Magnacut 150x – after grinding of significant length – typical minor damage. This is inconsequential and most of the length of the edge used looks like this or better. Regular honing will remove all of it, which is important. We always want to have an edge that has damage no deeper than regular honing because the talk of “stopping to grind out nicks” is something that sounds good in a Pop Wood article, but you will tire of it about like you would a girlfriend who is never there on time but OK otherwise. It makes you wait for something you don’t need to wait for.

Magnacut 150x – typical minor deflection – but even at that, not occurring on much edge length and not worrisome.

Only one more signficant deflection occurred. Fortunately, you don’t have to ask if this is a carry-over from the prior test as I removed a lot of edge length grinding the bevel back.

Magnacut 150x – worst damage encountered in the third test. Wide, but note how shallow it is. Not as bad to hone out. Note that the wear doesn’t look as significant. The wood could be a little more favorable – wear appears to show up as darkness in these pictures.

This is a resounding difference vs the factory edge, both in feel and in the depth of defects. None of these will leave large topographical lines and most probably won’t leave anything you can discern, and a full wear cycle may remove a good bit of them.

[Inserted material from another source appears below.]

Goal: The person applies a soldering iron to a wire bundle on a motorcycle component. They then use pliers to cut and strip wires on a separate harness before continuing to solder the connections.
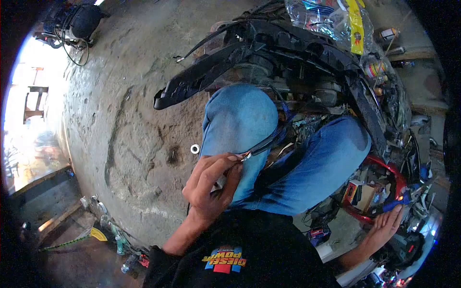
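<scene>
My left hand [209, 185] pinches the end of a dark sheathed cable [263, 144] between thumb and fingertips, above my left knee. Bare metal shows at the cable's tip, and its other end runs between my legs toward a bundle of blue-black wiring [285, 115]. Far to the right, my right hand [384, 225] has its fingers at a blue-handled tool [405, 197]. Its thumb is mostly hidden. The tool lies across the edge of a round red-rimmed container [400, 180] that holds small boxes and parts.
A long black plastic frame [201, 77] arches over mechanical parts beyond my knees. Clear plastic bags [331, 21] sit behind it. A small metal ring [194, 149] rests on the rough concrete floor [129, 105]. Bottles and tools [120, 245] line the lower left.
</scene>
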Demonstrator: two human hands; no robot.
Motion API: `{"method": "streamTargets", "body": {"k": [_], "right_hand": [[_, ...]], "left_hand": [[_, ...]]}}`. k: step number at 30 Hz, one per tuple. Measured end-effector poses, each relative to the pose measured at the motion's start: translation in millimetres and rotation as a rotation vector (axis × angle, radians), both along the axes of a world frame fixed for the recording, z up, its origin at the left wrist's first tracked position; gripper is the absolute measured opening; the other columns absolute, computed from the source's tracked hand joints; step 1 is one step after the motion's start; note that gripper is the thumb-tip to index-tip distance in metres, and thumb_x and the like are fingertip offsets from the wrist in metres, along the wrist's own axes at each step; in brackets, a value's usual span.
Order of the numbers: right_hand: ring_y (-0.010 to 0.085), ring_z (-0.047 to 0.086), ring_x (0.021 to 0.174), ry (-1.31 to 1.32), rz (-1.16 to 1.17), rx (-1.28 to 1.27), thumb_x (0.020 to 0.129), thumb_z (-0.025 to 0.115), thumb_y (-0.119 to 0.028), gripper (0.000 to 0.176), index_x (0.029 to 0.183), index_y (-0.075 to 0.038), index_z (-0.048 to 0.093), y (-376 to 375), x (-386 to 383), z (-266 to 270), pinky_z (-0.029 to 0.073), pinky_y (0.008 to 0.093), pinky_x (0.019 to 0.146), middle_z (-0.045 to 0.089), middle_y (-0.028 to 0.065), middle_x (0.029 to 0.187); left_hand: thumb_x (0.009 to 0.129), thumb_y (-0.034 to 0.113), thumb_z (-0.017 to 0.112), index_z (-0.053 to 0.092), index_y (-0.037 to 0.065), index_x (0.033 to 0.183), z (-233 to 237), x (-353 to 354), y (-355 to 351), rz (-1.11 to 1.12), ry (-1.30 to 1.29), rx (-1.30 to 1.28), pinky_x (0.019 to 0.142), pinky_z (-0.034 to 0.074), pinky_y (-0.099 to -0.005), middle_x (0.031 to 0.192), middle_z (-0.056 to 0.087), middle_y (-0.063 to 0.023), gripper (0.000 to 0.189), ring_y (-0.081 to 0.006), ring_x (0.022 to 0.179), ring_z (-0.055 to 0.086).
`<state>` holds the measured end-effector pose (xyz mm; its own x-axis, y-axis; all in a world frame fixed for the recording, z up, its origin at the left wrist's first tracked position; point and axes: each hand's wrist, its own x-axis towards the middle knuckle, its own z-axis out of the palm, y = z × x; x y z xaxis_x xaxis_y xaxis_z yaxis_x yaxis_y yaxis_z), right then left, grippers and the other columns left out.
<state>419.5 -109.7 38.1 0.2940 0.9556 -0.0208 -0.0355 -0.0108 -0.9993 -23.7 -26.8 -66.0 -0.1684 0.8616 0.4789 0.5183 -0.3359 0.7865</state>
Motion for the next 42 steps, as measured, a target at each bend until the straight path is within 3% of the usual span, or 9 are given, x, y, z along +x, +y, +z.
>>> {"method": "streamTargets", "body": {"k": [2,4,7,8,22,27,31,35,42], "right_hand": [[0.0064,0.058,0.082,0.093,-0.004,-0.058,0.107,0.059,-0.03,0.049,0.145,0.0,0.052,-14.8,-2.9,8.7,0.044,0.0204,0.068,0.068,0.0063,0.106],[0.0077,0.059,0.084,-0.156,-0.694,-0.191,0.107,0.059,-0.03,0.05,0.149,-0.005,0.048,-15.7,-8.7,-8.8,0.045,0.0201,0.068,0.068,0.0112,0.121],[0.0095,0.06,0.088,0.139,-0.67,-0.084,0.106,0.058,-0.031,0.056,0.154,-0.008,0.042,-11.8,-22.4,-17.5,0.045,0.0198,0.069,0.058,0.016,0.145],[0.0133,0.063,0.095,0.256,-0.346,-0.009,0.109,0.052,-0.026,0.044,0.148,-0.006,0.049,-14.6,-18.8,-17.4,0.048,0.0227,0.077,0.052,0.0199,0.152],[0.0136,0.048,0.078,0.347,-0.5,0.249,0.104,0.059,-0.013,0.03,0.132,-0.001,0.053,-35.9,20.9,-52.9,0.043,0.029,0.071,0.06,0.0097,0.106],[0.0137,0.047,0.075,1.098,-0.366,0.349,0.102,0.064,-0.014,0.024,0.122,-0.003,0.054,12.9,-62.3,-32.1,0.042,0.0272,0.07,0.052,0.0082,0.106],[0.0152,0.052,0.075,1.119,-0.267,0.43,0.102,0.062,-0.008,0.022,0.12,-0.001,0.052,24.9,-95.8,-40.6,0.045,0.028,0.065,0.046,0.0107,0.114],[0.0091,0.053,0.053,0.903,-0.24,0.357,0.111,0.046,-0.033,0.038,0.134,-0.004,0.055,20.9,-108.2,-54.5,0.042,0.0232,0.045,0.053,0.0129,0.107],[0.014,0.057,0.05,0.555,-0.128,0.381,0.104,0.06,-0.031,0.043,0.136,-0.006,0.045,-7.3,-136.3,-82.0,0.047,0.0254,0.042,0.063,0.0152,0.099]], "left_hand": [[0.081,-0.01,0.079,0.064,-0.003,0.11,-4.2,0.8,-2.3,0.002,-0.049,-0.008,0.075,0.059,-0.033,0.097,0.075,-0.0168,0.033,-0.026,0.086,0.075],[0.083,-0.009,0.078,0.062,-0.003,0.112,-6.5,2.0,-7.6,-0.002,-0.125,-0.055,0.075,0.058,-0.0333,0.097,0.075,-0.0178,0.034,-0.0268,0.086,0.075],[0.084,-0.008,0.078,0.061,-0.003,0.111,-3.2,5.8,-12.5,0.025,-0.271,-0.092,0.074,0.058,-0.0335,0.098,0.075,-0.0189,0.033,-0.0266,0.084,0.075],[0.084,-0.008,0.078,0.061,-0.003,0.112,-1.5,6.2,-13.2,0.028,-0.274,-0.107,0.073,0.058,-0.0332,0.098,0.075,-0.0187,0.033,-0.0261,0.084,0.075],[0.082,-0.007,0.079,0.065,0.0,0.1,33.9,-7.6,-5.2,-0.231,-0.148,-0.409,0.058,0.05,-0.0275,0.1,0.074,-0.0158,0.024,-0.0191,0.066,0.065],[0.08,-0.007,0.078,0.057,0.003,0.083,27.1,-19.5,10.3,-0.375,-0.088,-0.136,0.055,0.05,-0.029,0.107,0.073,-0.0157,0.024,-0.0218,0.068,0.063],[0.074,-0.006,0.078,0.055,0.005,0.083,32.8,-36.1,28.9,-0.449,0.216,0.091,0.054,0.05,-0.0299,0.112,0.072,-0.0153,0.027,-0.0213,0.07,0.062],[0.071,0.0,0.077,0.055,0.008,0.089,21.3,-51.0,42.3,-0.558,0.355,0.183,0.054,0.052,-0.029,0.115,0.071,-0.0149,0.03,-0.0219,0.072,0.062],[0.073,-0.001,0.076,0.055,0.007,0.095,-20.4,-43.5,28.8,-0.527,0.287,0.249,0.054,0.054,-0.0304,0.112,0.07,-0.0146,0.031,-0.0223,0.076,0.065]]}}
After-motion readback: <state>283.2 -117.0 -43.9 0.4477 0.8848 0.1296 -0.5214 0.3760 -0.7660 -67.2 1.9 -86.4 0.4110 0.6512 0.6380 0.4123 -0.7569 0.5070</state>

Too, with that, just minor buffing (and not edge life reducing large amounts in nature) could also eliminate the defects. And this is on interrupted hard maple.

I am glad I didn’t sit on this, though I no longer have the fervor for testing, I do have it for fairness.

I didn’t expect that the initial edge would be a little underhard (my perception, not proven), but I also didn’t expect because of that, that we’d see a big improvement. As little different as these may look vs. the earlier, the difference is drastic – from intolerable, to usable and practical, at least from these tests.

How much would you have to grind off? I don’t know. I don’t have any qualms about grinding length off of irons and cutting an entire new bevel, but this is a steel that doesn’t tolerate excess heat, so if you are the type who can’t grind without burning carbon steel, you may just want to wait it out if this is a characteristic of all irons.

I mentioned in the prior post that we like to see almost all of the edge totally undamaged, and in this case, almost all of it is.

Now, I can go set the cap close and wear a “cup” of steel out of the back of the iron by letting shavings ride it and we’ll see if we can find a more copious reef of carbides to look at. The point? Only curiosity.

I think this would make a wonderful kitchen knife, but it is out of my league for shop heat treating for the most part.

Though it’s of no consequence here, the other save on this is that I can safely unload this iron – safely as in all in good conscience, and if it had not improved, I’d be more or less forced to keep it and maybe segment it into two very expensive stainless marking knives. I really didn’t want to do that.